YOUR ASSIGNMENT: Set down the data below without change, skipping the pictures it holds.

GIVEN MATERIAL:
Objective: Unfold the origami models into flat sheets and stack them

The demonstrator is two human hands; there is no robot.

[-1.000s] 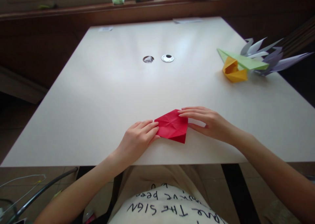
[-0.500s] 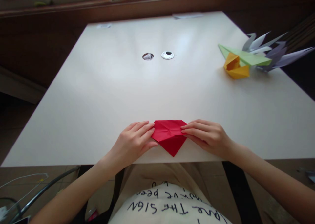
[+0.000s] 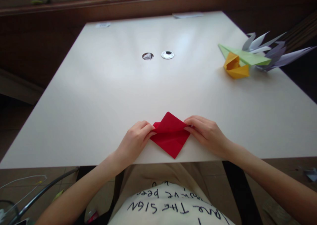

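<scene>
A folded sheet of red origami paper (image 3: 170,129) lies near the front edge of the white table. One of its flaps stands up to a point at the back, and another point aims toward me. My left hand (image 3: 136,137) pinches the paper's left corner between thumb and fingers. At the right corner, my right hand (image 3: 205,129) pinches it the same way. A crease runs across the paper between the two hands. The fingertips partly cover both side corners.
On the right of the white table (image 3: 94,96) stand a yellow folded paper piece (image 3: 236,68), a light green one (image 3: 250,57), a white paper crane (image 3: 257,43) and a purple one (image 3: 277,55). Two round cable holes, one with a metal cover (image 3: 167,54), lie farther back.
A flap of the red paper has been lifted and now points away from me, where a flat edge was before. Both hands have gone from fingers lying along it to pinching its corners.
</scene>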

RESULT FOR THIS EXERCISE:
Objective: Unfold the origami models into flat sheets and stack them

The demonstrator is two human hands; there is no robot.

[-1.000s] 
[-0.500s] 
[+0.000s] 

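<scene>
A folded sheet of red origami paper (image 3: 170,129) lies near the front edge of the white table. One of its flaps stands up to a point at the back, and another point aims toward me. My left hand (image 3: 136,137) pinches the paper's left corner between thumb and fingers. At the right corner, my right hand (image 3: 205,129) pinches it the same way. A crease runs across the paper between the two hands. The fingertips partly cover both side corners.
On the right of the white table (image 3: 94,96) stand a yellow folded paper piece (image 3: 236,68), a light green one (image 3: 250,57), a white paper crane (image 3: 257,43) and a purple one (image 3: 277,55). Two round cable holes, one with a metal cover (image 3: 167,54), lie farther back.
A flap of the red paper has been lifted and now points away from me, where a flat edge was before. Both hands have gone from fingers lying along it to pinching its corners.
</scene>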

No further output is needed.